2. A.'s Trial Testimony
At trial, on direct examination, A. testified she and Lerma went to Legoland during the summer when she was 12 years old. When the prosecutor asked her what happened after the outing, she testified she believed she went home to her grandmother's house. When the prosecutor asked again if anything happened on the day of her Legoland trip, she responded, "I don't remember. I don't think so."
On cross-examination, defense counsel also asked A. about her day at Legoland. Counsel confirmed with A. the day was a special one which she would remember. Counsel also confirmed that A. had testified on direct examination that nothing happened between her and Lerma that day:
"Q: You told us that nothing happened the day you went to Legoland?
"[A.]: Right.
"Q: Is that right?
"[A.]: Right.
"Q: And you testified on direct that nothing happened the day you went to Legoland, right?
"[A.]: Right.
"Q: That's a day that stands out, right?
"[A.]: Right?"
Counsel then impeached A. by reading aloud to the jury portions of A.'s preliminary hearing testimony in which she described how appellant tried to put his penis in her vagina on the day they had gone to Legoland.
On redirect examination, the prosecutor asked A. to explain the reason she testified, at the preliminary hearing, about all of the things Lerma did to her on the day they went to Legoland, but did not mention those things in her direct examination at trial. A. testified she forgot about what happened on the day that she went to Legoland. In explaining the discrepancy A. stated, "[w]ell, I forgot what happened the day of Legoland. The story I said before, I forgot that that incident happened." A. testified that the "incident" happened, but that she could not remember if it happened on the day she had gone to Legoland.
The prosecutor then asked A. to focus her testimony on what actually happened and whether appellant tried to put his penis in her vagina. A. responded affirmatively.
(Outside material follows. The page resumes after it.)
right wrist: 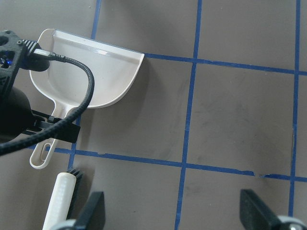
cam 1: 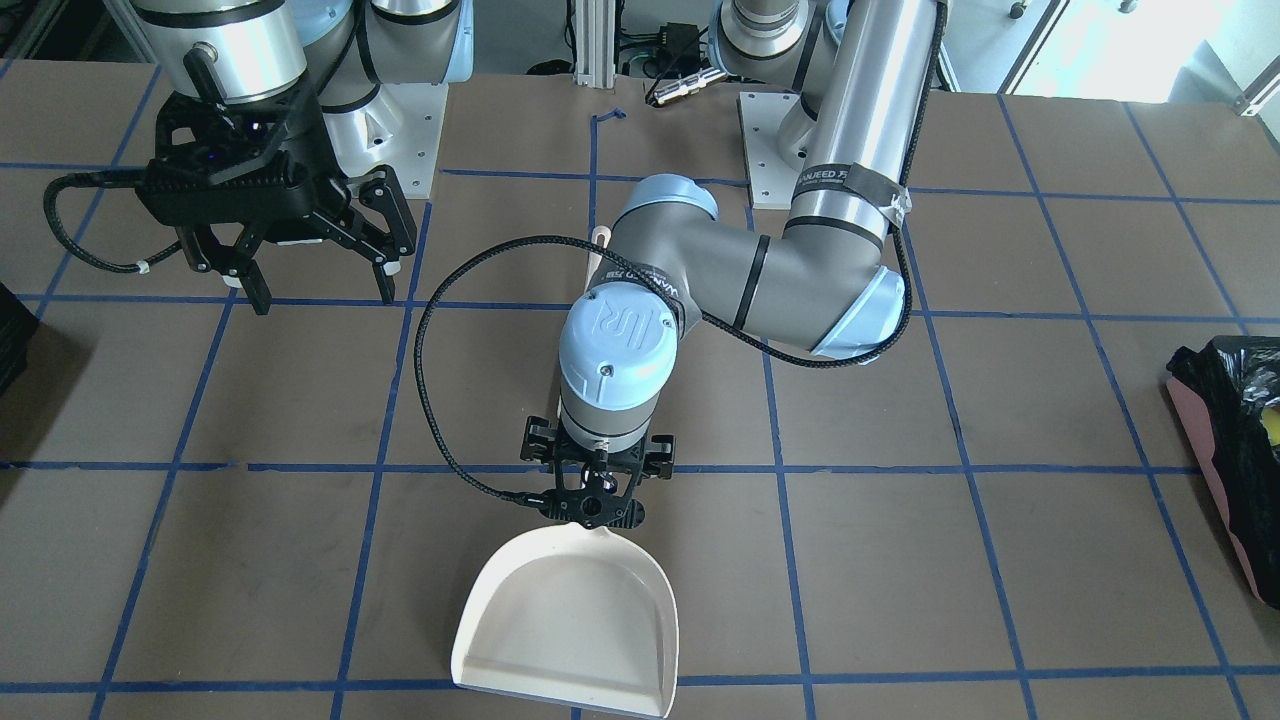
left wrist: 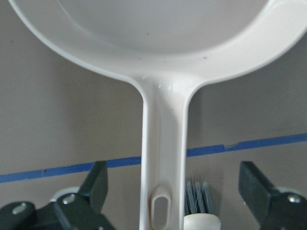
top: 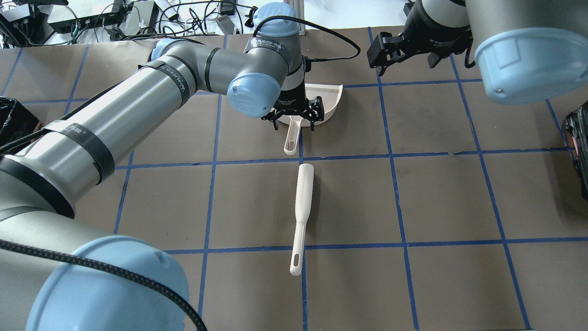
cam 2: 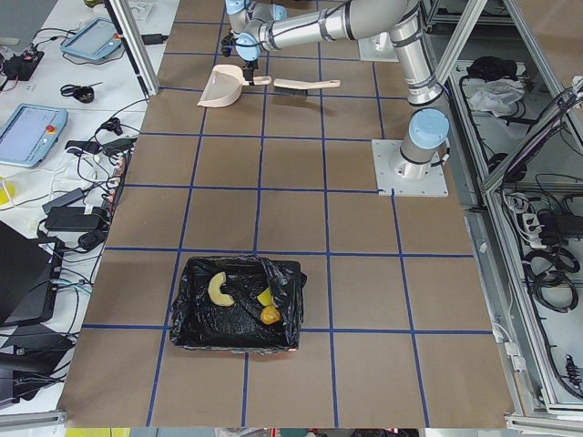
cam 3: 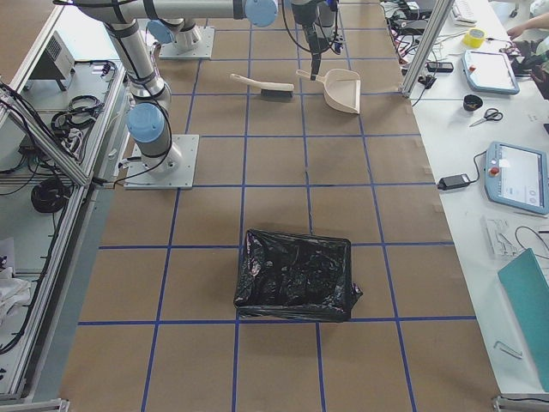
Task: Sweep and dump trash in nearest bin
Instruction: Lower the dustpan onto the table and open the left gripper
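The trash lies inside the bin [cam 2: 273,341], a black-bagged bin at the table's left end: a cream piece [cam 2: 218,289], a yellow piece [cam 2: 265,297] and an orange-brown lump [cam 2: 271,315]. The bin's pink side [cam 1: 1232,500] shows in the front view. The cream dustpan [cam 1: 570,620] lies empty on the table. My left gripper [cam 1: 597,508] is open, its fingers [left wrist: 98,184] astride the dustpan's handle [left wrist: 160,153] without touching it. My right gripper [cam 1: 322,290] hangs open and empty, its fingers [right wrist: 93,211] spread. The white brush [top: 301,207] lies on the table behind the dustpan.
A second bin with a black bag [cam 3: 296,275] stands at the table's right end. Blue tape lines [top: 395,156] grid the brown table. The left arm [top: 138,96] stretches far across the table. Cables and tablets lie on the operators' side [cam 2: 55,137].
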Controlling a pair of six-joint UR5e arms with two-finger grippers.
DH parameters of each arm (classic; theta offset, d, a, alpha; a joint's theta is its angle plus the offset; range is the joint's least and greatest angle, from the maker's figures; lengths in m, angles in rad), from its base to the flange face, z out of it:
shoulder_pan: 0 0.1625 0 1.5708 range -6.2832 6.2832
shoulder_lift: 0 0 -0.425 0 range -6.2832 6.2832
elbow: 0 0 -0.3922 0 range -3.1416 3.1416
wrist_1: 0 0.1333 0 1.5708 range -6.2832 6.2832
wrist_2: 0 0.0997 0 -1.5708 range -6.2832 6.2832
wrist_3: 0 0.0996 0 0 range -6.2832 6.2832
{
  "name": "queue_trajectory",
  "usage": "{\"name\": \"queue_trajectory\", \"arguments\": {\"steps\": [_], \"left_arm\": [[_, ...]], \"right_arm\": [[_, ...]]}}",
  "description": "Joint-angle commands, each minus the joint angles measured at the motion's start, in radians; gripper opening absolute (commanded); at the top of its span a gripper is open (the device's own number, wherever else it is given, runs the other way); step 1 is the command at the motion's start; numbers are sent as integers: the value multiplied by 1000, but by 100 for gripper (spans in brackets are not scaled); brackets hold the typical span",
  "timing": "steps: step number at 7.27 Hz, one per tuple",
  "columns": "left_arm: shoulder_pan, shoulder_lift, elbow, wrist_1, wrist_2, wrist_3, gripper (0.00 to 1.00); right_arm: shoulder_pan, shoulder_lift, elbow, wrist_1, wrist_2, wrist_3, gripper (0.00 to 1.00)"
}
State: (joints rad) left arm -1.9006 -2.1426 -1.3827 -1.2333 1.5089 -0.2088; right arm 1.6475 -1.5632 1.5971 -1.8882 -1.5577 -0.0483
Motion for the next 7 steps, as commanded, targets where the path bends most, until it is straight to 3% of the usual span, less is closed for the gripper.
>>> {"name": "queue_trajectory", "arguments": {"steps": [1,3,7], "left_arm": [[2,58,2,-9,54,2,100],[30,110,-19,-24,109,17,100],[193,214,-53,-90,132,117,100]], "right_arm": [[0,0,0,-2,-1,1,100],[0,2,0,-2,-1,1,100],[3,2,0,-2,-1,4,100]]}}
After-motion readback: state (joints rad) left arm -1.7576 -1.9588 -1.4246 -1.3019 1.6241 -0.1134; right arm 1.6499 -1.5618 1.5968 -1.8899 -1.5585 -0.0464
She again stated that the "incident" happened but that she was not sure whether it happened on the day that she went to Legoland. The prosecutor then asked A.: "How many times did an incident happen where he tried to put his penis in your vagina?" A. responded: "Only once." The prosecutor then asked her if she was sure and she responded in the affirmative.
3. Admission of A.'s Forensic Interview
Outside the jury's presence, the prosecutor offered A.'s forensic interview and asserted that it contained both prior inconsistent statements and prior consistent statements. The prosecutor explained A. was a young girl who made numerous inconsistent statements, that both he and defense counsel had called into question the credibility of her trial statements, and that he wanted the jurors to be able "to ferret the reality of what's taken place in this case and determine what they believe to be the truth."
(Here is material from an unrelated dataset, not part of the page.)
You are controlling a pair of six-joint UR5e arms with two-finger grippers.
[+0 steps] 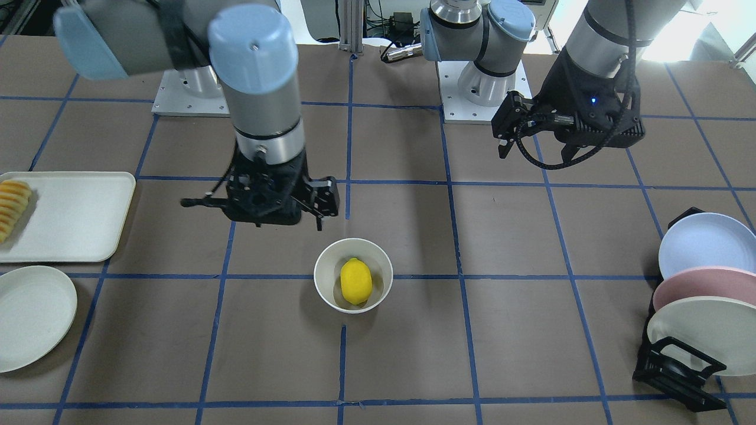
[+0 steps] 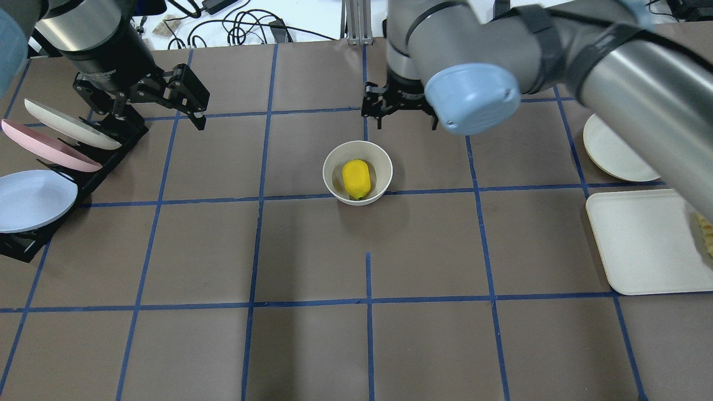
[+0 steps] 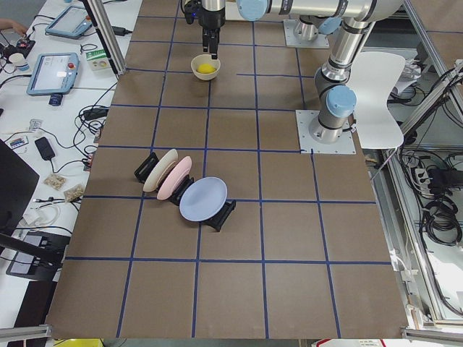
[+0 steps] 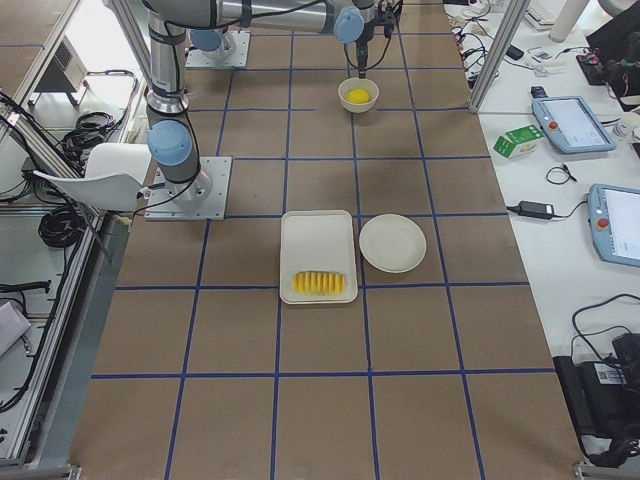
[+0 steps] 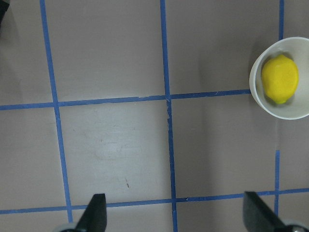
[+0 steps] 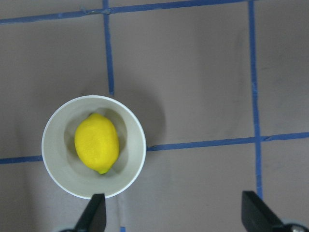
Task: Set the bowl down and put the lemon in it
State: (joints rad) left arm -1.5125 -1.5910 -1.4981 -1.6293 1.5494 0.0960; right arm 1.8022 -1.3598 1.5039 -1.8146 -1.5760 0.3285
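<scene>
The off-white bowl (image 1: 322, 265) stands upright at the middle of the table, and the yellow lemon (image 1: 356, 281) lies inside it. Both also show in the overhead view, bowl (image 2: 383, 167) and lemon (image 2: 356, 178), and in the right wrist view, bowl (image 6: 60, 169) and lemon (image 6: 96, 143). My right gripper (image 2: 406, 123) is open and empty, raised above the table just behind the bowl. My left gripper (image 1: 534, 154) is open and empty, raised well off to the bowl's side; its wrist view shows the bowl (image 5: 270, 104) at the right edge.
A black rack (image 1: 673, 366) with three pastel plates (image 1: 706, 242) stands at the table's end near my left arm. A white tray (image 1: 77, 218) with sliced yellow food (image 1: 12, 206) and a flat white plate (image 1: 29, 316) lie at the other end.
</scene>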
Defense counsel objected to the admission of A.'s videotaped forensic interview statements on the grounds the statements were hearsay and in any event inadmissible under Evidence Code section 352. Counsel argued A.'s statements in the forensic interview about the day she went to Legoland were not inconsistent with her testimony at trial. Counsel stated, "There's nothing in this video [of the forensic interview] that is really different than what she testified to in court."
Because we reach the merits of Lerma's contention with respect to the forensic interview, we need not and do not discuss his conditional argument that his counsel was ineffective in failing to properly object to admission of the interview.
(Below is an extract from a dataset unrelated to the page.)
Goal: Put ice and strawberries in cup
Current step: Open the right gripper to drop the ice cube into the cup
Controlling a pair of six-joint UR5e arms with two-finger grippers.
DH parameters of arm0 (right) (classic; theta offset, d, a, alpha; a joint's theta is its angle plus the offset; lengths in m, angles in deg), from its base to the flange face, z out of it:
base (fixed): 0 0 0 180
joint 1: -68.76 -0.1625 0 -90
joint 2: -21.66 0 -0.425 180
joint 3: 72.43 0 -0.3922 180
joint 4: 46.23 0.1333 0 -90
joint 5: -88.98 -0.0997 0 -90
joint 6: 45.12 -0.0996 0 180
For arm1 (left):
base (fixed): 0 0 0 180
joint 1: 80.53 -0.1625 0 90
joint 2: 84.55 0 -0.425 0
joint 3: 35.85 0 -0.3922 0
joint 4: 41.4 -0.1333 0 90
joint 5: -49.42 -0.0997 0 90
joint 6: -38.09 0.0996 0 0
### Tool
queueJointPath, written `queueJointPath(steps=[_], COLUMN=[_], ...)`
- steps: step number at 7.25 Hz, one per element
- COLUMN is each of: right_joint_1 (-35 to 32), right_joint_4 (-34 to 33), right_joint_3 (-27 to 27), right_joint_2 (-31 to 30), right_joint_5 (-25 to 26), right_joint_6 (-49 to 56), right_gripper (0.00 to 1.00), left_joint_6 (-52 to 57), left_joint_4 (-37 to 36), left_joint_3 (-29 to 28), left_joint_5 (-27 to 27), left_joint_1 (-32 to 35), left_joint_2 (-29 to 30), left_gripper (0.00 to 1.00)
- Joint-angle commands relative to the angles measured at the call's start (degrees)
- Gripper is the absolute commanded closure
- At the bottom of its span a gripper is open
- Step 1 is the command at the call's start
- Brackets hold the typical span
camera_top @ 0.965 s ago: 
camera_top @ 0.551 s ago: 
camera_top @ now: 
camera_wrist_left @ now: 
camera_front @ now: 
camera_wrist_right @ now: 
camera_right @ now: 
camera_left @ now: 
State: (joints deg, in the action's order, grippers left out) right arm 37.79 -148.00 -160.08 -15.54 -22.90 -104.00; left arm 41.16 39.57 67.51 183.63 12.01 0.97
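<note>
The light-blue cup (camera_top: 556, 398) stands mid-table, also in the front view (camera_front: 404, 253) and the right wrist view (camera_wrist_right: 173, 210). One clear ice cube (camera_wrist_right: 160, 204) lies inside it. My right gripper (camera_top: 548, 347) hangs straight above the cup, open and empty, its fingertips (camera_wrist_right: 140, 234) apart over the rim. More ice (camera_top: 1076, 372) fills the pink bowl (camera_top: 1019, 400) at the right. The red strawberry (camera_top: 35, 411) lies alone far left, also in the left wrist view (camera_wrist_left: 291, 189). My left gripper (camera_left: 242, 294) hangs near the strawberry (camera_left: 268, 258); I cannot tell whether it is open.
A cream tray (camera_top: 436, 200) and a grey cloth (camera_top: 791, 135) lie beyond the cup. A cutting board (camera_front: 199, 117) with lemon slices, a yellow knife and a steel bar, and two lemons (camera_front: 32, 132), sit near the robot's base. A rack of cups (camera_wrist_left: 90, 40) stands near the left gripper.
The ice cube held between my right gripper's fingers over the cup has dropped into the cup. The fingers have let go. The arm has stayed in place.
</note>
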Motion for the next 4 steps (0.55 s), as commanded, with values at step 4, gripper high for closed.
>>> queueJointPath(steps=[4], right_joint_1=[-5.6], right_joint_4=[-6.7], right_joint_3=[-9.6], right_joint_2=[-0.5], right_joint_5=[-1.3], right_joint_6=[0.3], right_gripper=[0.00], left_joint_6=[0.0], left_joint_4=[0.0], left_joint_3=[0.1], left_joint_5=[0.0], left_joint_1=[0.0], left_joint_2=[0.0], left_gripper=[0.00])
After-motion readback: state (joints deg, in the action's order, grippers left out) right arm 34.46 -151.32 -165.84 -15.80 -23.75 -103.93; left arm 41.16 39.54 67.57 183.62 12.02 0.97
The trial court admitted A.'s statements during the interview as prior inconsistent statements. The court stated: "On direct she never testified to that despite the District Attorney asking her after going through each incident, in essence, saying what the next incident was, and it clearly would have come up if she had in that form of questioning. She never mentioned it. That is inconsistent with her earlier statements about the attempted penetration. [¶] Also on cross-examination after the incident was read to her that she related to the Lego incident, Legoland incident, she said that happened only once, but in the prior statements she indicated up to three times . . . There are also inconsistencies about the statements that were made either by herself or the defendant at the time of each related sexual incident." Noting that A.'s age was significantly different at the time of her forensic interview, the trial court ruled her statements during the interview were also relevant to her physical and mental development and relevant for the jury to judge her credibility and ability to recall, perceive, and describe events.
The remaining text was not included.